By Public Citizen's Global Trade Watch
After more than a decade of the Central America Free Trade Agreement (CAFTA), the region has seen hardship for workers and farmers, corporate attacks on health and environmental laws, and political instability leading to deplorable human rights conditions. President Trump is scapegoating Latin American immigrants for the economic insecurity facing many Americans with his racist attacks and xenophobic obsession with building a wall along our southern border. But it is the same U.S. trade policies that harm working people in the United States that also have left many in Central America with no option but migration as they struggle to feed and care for their families.
After observing the devastation that the North American Free Trade Agreement (NAFTA) caused in Mexico’s countryside in the 1990s, many Latin American nations rejected the NAFTA model. This became evident in 2003, when negotiations for a U.S.-proposed hemisphere-wide NAFTA expansion called the Free Trade Area of the Americas (FTAA) collapsed. But the big pharmaceutical, agribusiness, oil and retail corporations that were reaping windfall profits under the NAFTA model wanted more. Plan B for the George W. Bush administration was to seek NAFTA-style deals with a subset of Latin American countries they dubbed the “coalition of the willing.”
Among those agreements was CAFTA. It expanded to Guatemala, El Salvador, Honduras, Costa Rica, Nicaragua and the Dominican Republic the agricultural provisions included in NAFTA that had devastated Mexico’s rural economy.
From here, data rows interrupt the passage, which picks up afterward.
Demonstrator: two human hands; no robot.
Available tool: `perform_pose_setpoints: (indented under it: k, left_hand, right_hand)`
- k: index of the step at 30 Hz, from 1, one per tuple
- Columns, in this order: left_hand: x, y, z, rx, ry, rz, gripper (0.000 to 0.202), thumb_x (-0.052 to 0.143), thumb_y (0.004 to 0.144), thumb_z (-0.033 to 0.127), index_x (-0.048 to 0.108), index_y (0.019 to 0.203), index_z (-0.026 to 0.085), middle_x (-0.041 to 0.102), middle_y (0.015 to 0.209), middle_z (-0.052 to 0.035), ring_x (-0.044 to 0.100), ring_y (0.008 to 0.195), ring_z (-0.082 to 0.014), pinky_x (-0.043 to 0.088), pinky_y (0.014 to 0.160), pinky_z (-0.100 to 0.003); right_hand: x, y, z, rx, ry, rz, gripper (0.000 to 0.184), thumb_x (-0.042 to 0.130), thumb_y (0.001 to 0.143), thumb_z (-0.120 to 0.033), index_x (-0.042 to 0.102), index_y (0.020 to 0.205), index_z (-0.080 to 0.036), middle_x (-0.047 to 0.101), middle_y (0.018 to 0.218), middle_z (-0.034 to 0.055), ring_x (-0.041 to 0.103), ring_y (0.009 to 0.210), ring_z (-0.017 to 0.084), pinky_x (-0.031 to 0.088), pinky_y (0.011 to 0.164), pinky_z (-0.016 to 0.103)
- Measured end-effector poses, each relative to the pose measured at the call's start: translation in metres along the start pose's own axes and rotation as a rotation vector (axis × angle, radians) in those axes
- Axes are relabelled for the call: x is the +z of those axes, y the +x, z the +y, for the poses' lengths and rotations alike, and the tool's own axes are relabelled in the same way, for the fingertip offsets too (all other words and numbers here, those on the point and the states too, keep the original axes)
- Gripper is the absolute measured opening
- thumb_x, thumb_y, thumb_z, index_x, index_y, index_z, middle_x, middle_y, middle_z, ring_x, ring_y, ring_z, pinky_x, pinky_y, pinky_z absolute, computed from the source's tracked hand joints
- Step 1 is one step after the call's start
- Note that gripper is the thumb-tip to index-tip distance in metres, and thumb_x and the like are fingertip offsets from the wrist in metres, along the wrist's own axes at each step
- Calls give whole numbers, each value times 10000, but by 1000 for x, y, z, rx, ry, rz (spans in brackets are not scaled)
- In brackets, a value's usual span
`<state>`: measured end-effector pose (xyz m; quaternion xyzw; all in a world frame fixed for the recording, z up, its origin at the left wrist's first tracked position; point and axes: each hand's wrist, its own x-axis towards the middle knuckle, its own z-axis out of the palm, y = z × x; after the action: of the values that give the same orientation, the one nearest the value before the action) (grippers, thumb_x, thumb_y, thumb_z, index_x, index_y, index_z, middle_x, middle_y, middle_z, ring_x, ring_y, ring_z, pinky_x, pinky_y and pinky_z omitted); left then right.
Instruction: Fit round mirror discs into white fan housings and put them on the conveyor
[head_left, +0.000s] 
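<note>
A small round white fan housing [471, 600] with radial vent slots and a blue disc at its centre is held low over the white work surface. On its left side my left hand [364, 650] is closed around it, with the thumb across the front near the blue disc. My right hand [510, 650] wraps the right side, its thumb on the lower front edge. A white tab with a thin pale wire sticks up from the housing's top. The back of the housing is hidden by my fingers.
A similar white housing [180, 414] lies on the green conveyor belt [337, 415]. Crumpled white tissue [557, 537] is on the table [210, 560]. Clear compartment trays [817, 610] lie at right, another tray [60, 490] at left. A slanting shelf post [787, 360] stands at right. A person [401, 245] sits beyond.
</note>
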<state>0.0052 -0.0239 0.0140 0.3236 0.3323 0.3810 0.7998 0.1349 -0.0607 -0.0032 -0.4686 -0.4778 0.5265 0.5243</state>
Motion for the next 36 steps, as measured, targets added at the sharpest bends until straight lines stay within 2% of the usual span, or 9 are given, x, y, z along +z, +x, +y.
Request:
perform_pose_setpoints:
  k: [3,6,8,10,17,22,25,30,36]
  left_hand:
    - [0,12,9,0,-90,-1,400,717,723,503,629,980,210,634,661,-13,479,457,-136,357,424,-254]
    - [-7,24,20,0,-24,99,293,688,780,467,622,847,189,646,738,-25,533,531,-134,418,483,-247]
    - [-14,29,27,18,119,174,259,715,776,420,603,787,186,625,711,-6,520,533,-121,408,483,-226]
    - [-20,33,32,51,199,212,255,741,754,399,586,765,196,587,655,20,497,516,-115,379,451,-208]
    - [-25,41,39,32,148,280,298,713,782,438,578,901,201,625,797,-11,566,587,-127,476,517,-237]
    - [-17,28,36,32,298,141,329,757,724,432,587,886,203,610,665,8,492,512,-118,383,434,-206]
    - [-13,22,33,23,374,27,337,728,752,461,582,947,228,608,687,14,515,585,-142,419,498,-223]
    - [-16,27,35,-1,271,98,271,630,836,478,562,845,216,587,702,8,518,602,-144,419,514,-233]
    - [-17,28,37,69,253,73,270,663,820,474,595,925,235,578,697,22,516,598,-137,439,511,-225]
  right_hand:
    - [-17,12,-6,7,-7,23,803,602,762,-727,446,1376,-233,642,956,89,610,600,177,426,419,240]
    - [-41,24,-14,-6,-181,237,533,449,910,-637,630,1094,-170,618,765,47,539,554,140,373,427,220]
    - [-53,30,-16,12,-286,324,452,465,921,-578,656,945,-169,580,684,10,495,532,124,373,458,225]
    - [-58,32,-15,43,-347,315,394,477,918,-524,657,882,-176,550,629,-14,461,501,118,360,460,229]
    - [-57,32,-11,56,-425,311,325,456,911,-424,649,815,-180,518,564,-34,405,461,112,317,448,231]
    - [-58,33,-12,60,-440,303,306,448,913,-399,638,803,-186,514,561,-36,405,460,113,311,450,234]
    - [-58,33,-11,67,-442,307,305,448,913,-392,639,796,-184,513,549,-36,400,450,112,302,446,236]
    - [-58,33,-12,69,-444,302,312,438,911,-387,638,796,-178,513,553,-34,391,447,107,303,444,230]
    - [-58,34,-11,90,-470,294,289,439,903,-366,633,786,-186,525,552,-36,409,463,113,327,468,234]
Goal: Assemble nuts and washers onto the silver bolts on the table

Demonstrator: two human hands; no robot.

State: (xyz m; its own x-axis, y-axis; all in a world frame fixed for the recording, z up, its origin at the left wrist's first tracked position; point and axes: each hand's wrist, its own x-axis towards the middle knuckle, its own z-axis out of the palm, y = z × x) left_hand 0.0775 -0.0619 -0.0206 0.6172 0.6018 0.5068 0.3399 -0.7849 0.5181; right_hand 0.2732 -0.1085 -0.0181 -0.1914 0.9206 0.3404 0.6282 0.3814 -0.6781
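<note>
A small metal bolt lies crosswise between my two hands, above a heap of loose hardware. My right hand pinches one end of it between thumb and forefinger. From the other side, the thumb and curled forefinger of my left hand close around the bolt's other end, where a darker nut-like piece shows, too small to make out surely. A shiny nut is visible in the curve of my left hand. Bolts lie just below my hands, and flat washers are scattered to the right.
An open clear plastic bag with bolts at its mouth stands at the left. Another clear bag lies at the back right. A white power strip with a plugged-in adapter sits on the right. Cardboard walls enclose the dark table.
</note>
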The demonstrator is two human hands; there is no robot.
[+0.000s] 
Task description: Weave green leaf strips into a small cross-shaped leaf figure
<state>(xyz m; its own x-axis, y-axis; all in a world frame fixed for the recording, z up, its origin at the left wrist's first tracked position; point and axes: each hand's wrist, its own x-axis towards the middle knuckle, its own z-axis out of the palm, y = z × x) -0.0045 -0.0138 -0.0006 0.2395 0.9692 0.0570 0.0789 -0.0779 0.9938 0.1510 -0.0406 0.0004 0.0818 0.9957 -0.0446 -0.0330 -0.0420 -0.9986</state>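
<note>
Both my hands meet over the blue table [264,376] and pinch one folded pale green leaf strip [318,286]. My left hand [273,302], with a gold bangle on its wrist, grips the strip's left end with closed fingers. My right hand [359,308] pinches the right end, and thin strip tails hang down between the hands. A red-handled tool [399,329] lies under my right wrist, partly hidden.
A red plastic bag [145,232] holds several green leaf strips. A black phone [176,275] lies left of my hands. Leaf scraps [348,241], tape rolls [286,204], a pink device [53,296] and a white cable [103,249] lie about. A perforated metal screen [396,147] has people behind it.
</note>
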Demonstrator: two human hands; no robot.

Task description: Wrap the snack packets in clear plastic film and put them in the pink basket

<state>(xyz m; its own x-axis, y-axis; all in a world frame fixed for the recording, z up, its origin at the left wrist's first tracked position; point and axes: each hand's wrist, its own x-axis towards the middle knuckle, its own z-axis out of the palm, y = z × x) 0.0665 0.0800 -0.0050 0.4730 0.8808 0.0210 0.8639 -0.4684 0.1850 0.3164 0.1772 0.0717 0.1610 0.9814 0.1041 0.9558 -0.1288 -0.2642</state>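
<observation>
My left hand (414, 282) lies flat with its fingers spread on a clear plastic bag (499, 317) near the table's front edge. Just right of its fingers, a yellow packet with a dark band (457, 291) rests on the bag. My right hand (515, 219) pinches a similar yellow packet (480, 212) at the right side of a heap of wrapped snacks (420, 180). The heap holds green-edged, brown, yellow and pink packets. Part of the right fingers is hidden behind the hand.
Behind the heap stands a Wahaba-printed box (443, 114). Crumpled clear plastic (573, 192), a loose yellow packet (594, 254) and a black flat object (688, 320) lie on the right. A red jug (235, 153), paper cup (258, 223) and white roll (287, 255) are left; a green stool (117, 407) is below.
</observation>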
Oxfam predicted that up to 1.5 million people in Central America whose livelihoods were connected to rice production alone could face displacement. Early in the negotiations, Central American immigrant advocacy groups warned that CAFTA could destroy millions of livelihoods and were ignored by the Bush administration. CAFTA faced fierce resistance by U.S. Latinx organizations, including the League of United Latin American Citizens and the Labor Council for Latin American Advancement, and much of the Congressional Hispanic Caucus. Despite this, CAFTA passed Congress in 2005 by one vote.